Reactive oxygen species are generated in skeletal muscle¹, but there is considerable uncertainty about what effects oxidation has on the various steps in excitation-contraction (E-C) coupling and what role if any it plays in muscle fatigue. Here, we used mechanically-skinned fibres from fast-twitch (extensor digitorum longus, EDL) and slow-twitch (soleus) muscles of the rat. Electrical stimulation was used to trigger action potential-induced twitch responses². The Ca²⁺-sensitivity and maximum force production of the contractile apparatus was examined by direct activation with heavily-buffered Ca²⁺ solutions.
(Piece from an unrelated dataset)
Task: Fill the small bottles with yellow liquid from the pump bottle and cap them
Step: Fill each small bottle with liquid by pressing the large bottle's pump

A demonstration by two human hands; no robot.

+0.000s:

Strong reducing conditions had little if any effect on the properties of the contractile apparatus or on twitch responses, showing that it is not necessary to have some level of fibre oxidation for normal muscle function. In EDL fibres oxidised by H₂O₂ or dithiodipyridine, exposure to the endogenous reductant, glutathione (GSH), caused a paradoxical increase in the Ca²⁺-sensitivity of the contractile apparatus that was reversed by exposure to dithiothreitol or longer exposure to GSH. This effect, which did not occur in slow-twitch fibres, could contribute to the well-known phenomenon of post-tetanic potentiation. Oxidants also increased Ca²⁺-sensitivity by another mechanism which depended on fibre activation. Prolonged exposure to H₂O₂ however reduced both sensitivity and maximum force. The amount of Ca²⁺ released from the sarcoplasmic reticulum in a twitch response was not altered by H₂O₂ treatment, even though such treatment greatly potentiated the sensitivity to Ca²⁺-induced Ca²⁺ release³. Strong oxidative treatment was also found to reduce or abolish twitch responses by interfering in some way with activation of the voltage sensors. These findings explain how H₂O₂ treatment initially potentiates, then reduces, twitch and sub-maximal tetanic force responses in intact fibres⁴ and show how oxidation can have both beneficial and deleterious effects in skeletal muscle.